Whereupon I conclude that, although in the first kind no man liveth that sinneth not, and in, the second, as perfect as any do live may sin, yet since the man who is born of God hath a promise that in him the seed of God shall abide, [1 Jn 3:9] which seed is a sure preservative against the sins of the third suit, greater and clearer assurance we cannot have of anything than of this, that from such sins God shall preserve the righteous, as the apple of his eye, for ever. [Dt 32:10; Ps 17:80] Directly we deny the foundation of faith, is plain infidelity. Where faith is entered, there infidelity is for ever excluded. Therefore by him who hath once sincerely believed in Christ the foundation of Christian faith can never be directly denied. Did not Peter [Mt 26:69ff], did not Marcellinus [see Keble, p 519], did not many others both directly deny Christ after they had believed and again believe after they had denied? No doubt, as they may confess in word whose condemnation nevertheless is their not believing (for example we have Judas), so likewise they may believe in heart whose condemnation, without repentance, is their not confessing. Although therefore Peter and the rest, for whose faith Christ had prayed that it might not fail,[Lk 22:31f] did not by denial sin the sin of infidelity, which is an inward abnegation of Christ (for if they had done this their faith had clearly failed); yet, because they sinned notoriously and grievously, committing that which they knew to be so expressly forbidden by the law, which saith, thou shalt worship the Lord thy God and him only shalt thou serve, [Dt 6:13; Mt 4:10] necessary it was that he who purposed to save their souls should, as he did, touch their hearts with true unfeigned repentance, that his mercy might restore them again to life whom sin had made the children of death and condemnation.
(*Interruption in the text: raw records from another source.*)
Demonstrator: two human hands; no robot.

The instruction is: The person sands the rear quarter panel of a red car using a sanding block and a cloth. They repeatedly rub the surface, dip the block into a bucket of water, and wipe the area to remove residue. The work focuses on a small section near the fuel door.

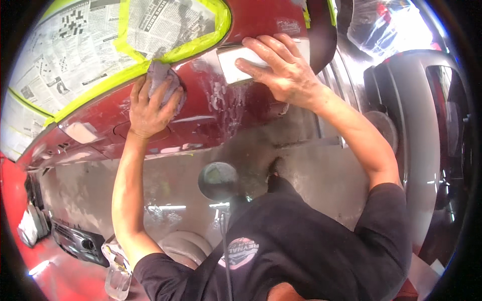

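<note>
A red car panel (201,100) runs across the top, wet and streaked with milky runs, below windows covered in newspaper (80,50) edged with bright yellow-green tape (88,95). My left hand (153,108) grips a crumpled greyish-purple cloth (165,72) against the panel just under the tape. Further right, my right hand (278,72) presses a pale rectangular block (231,70) onto the panel near its rounded end, fingers curved over its top.
Below lie a wet concrete floor (331,200) and a round bucket (217,180). Loose black car parts (75,241) sit at lower left. A large grey bumper (416,150) stands at right, with a plastic-wrapped object (386,25) behind it. My foot (276,168) shows on the floor.
</note>
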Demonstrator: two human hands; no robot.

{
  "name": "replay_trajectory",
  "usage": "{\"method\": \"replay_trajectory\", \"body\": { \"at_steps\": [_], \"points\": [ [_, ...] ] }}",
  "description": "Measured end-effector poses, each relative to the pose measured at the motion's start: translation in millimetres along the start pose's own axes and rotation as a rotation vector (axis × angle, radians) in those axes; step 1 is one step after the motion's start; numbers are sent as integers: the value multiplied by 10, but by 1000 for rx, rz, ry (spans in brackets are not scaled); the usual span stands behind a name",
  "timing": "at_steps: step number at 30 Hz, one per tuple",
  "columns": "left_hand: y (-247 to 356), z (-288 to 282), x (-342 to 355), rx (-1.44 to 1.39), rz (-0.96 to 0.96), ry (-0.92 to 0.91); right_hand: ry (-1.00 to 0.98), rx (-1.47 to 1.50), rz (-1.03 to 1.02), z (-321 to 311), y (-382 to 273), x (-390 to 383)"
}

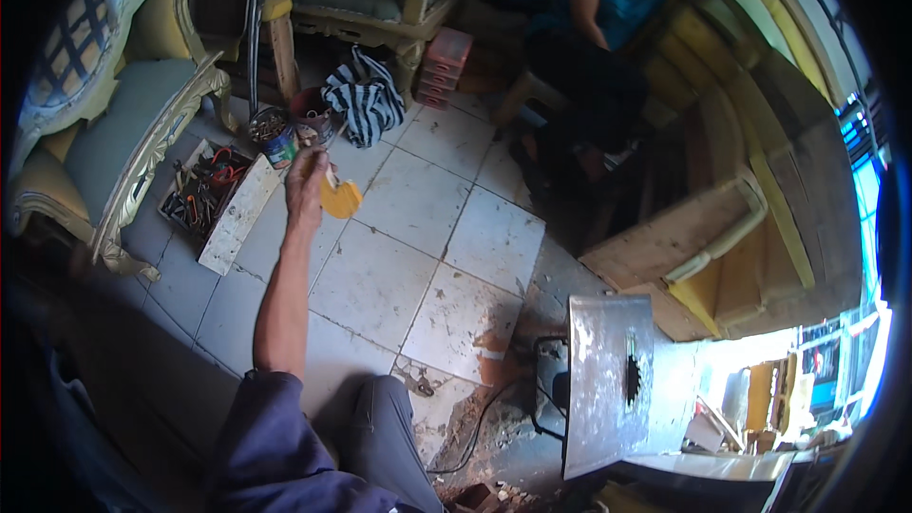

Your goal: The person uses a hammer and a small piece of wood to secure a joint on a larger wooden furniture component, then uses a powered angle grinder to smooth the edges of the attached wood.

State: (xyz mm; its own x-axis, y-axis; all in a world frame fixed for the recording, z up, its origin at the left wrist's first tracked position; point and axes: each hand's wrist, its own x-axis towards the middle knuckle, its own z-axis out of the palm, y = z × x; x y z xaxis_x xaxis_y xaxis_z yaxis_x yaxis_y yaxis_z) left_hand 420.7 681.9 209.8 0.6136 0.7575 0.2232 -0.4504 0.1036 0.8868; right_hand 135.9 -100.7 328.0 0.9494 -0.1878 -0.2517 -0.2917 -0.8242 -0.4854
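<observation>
Leftmost, upper left: padded chair (123, 123), carved gilt frame; wooden tool tray (204, 195). Left-centre: left hand (306, 185) gripping flat rounded yellow piece (340, 198) above the tiles. Striped cloth (364, 100), upper centre. Dull metal plate (608, 380), lower right. Right hand unseen.

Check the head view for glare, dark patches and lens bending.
Head view: daylight blows out the lower right beside the grey metal sheet; the gilded armchair at left lies in shadow; the floor tiles bend toward the black rim; the left hand stays readable.
</observation>
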Motion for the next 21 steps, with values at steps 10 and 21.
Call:
{"method": "replay_trajectory", "body": {
  "at_steps": [10, 21],
  "points": [
    [492, 2847, -4252, -608, -325, -878, 619, 206, 328, -755, 1785, -1526],
    [-157, 2594, -7850, -434, -684, -1006, 240, 228, 438, 843, 3903, -1753]
  ]
}}
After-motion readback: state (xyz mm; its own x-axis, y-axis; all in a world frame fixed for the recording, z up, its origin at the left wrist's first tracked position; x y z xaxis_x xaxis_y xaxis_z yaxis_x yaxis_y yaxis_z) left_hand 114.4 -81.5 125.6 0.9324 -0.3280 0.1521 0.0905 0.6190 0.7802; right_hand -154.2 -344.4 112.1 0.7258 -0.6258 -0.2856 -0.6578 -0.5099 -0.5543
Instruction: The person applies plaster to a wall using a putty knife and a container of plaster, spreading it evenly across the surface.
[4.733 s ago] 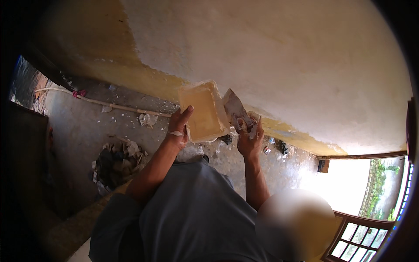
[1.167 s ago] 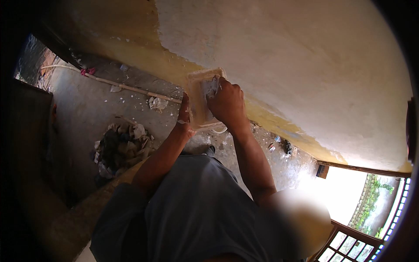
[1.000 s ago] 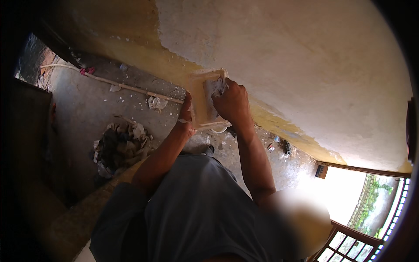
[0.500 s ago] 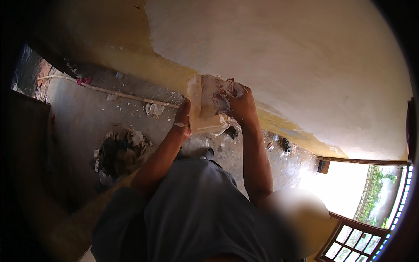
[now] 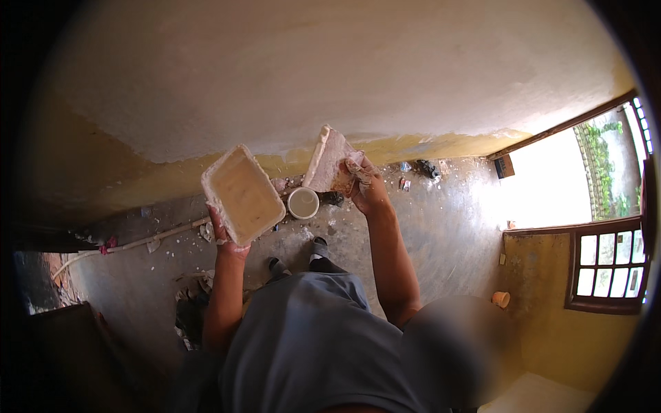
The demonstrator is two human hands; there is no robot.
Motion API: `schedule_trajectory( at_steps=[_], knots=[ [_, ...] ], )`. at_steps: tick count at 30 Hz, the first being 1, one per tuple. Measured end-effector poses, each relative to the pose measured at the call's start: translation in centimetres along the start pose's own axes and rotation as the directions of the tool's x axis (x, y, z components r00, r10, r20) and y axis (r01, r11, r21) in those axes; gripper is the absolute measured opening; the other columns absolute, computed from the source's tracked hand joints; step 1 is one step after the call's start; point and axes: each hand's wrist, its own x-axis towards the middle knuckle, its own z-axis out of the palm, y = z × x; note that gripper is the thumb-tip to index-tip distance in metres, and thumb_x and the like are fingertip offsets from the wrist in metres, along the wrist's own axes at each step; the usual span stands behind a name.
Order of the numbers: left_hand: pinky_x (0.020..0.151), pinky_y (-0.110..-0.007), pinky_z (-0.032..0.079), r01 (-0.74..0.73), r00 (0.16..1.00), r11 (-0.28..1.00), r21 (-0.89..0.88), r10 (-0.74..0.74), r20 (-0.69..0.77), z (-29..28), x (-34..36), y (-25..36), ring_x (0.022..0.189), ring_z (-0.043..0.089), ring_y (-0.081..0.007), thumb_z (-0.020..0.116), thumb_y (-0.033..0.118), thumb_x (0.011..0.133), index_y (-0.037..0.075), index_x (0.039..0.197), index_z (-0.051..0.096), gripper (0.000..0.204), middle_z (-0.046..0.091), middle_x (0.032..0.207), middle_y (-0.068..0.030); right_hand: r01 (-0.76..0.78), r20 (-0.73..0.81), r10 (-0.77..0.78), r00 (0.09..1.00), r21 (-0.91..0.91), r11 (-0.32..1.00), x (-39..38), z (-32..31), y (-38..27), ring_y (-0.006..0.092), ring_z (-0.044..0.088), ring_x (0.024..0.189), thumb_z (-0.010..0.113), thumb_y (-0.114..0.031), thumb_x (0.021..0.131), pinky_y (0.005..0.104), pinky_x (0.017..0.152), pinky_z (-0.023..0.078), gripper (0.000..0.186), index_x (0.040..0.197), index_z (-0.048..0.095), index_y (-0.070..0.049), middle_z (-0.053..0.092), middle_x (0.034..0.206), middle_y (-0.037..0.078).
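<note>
My left hand (image 5: 224, 233) is closed on the side of a rectangular plastic tub (image 5: 264, 177), tilted so its inside shows. A cream coating covers the inside, and white paste crusts the rim. To its right, my right hand (image 5: 372, 191) grips a broad putty scraper (image 5: 329, 164) with a wide flat blade. Thick pale paste lines the blade's far left edge, and more is smeared over my fingers. Tub and scraper are apart, both held in front of the wall (image 5: 344, 76), which is pale above and yellow lower down.
A round white bucket (image 5: 303, 204) stands on the floor between my arms, beyond my feet (image 5: 318, 248). A long pole (image 5: 162, 237) lies at left, near a dark heap of sacks (image 5: 191, 310). Paste specks dot the floor (image 5: 441, 227). A window (image 5: 609, 261) is at right.
The scraper has come out of the tub and moved apart from it. The tub has moved left and turned to show its inside. My view has swung, bringing the bucket into sight.
</note>
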Motion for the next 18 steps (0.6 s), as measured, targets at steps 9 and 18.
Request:
schedule_trajectory(
  at_steps=[9,18],
  knots=[
    [0.095,-0.048,0.037,0.005,0.982,0.999,-0.034,-0.011,-0.189,-3.5,-3.8,0.0,0.115,0.045,-0.0300,0.052,0.047,0.078,0.013,0.131,0.036,0.065,0.045,0.128,-0.0079,0.154,-0.222,-0.163,0.961,-0.058,0.986,2.5,-10.4,-3.7,0.0242,0.060,0.075,0.058,-0.008,0.080,0.0373,0.056,0.053,0.022,0.100,0.051,-0.002,0.058,0.093,0.010],
    [0.093,-0.047,0.039,-0.224,0.951,0.973,-0.051,0.207,-0.229,-7.7,-6.4,1.9,0.114,0.045,-0.0298,0.048,0.044,0.081,0.011,0.131,0.033,0.062,0.044,0.128,-0.0103,-0.209,0.074,0.202,0.977,0.104,0.972,8.9,2.8,5.1,0.0256,0.060,0.088,0.055,-0.007,0.083,0.0395,0.071,0.054,0.028,0.109,0.049,0.001,0.057,0.101,0.012]
  ],
)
Touching this point, therefore, I hope I may safely set it down that if the justified err, as he may, and never come to understand his error, God doth save him through general repentance; but if he fall into heresy, he calleth him either at one time or other by actual repentance; but from infidelity, which is an inward direct denial of the foundation, preserveth him by special providence for ever. Whereby we may easily know what to think of those Galatians whose hearts were so possessed with love of the truth that, if it had been possible, they would have plucked out their very eyes to bestow upon their teachers. [Gal 4:15] It is true that they were afterwards greatly changed, both in persuasion and affection, so that the Galatians, when St. Paul wrote unto them, were not now the Galatians which they had been in former times, for that through error they wandered, although they were his sheep. [Gal 1:6] I do not deny, but I should deny that they were his sheep, if I should grant that through error they perished. It was a perilous opinion which they held, in them who held it only as an error, because it overthroweth the foundation by consequent. But in them who obstinately maintained it I cannot think it less than a damnable heresy.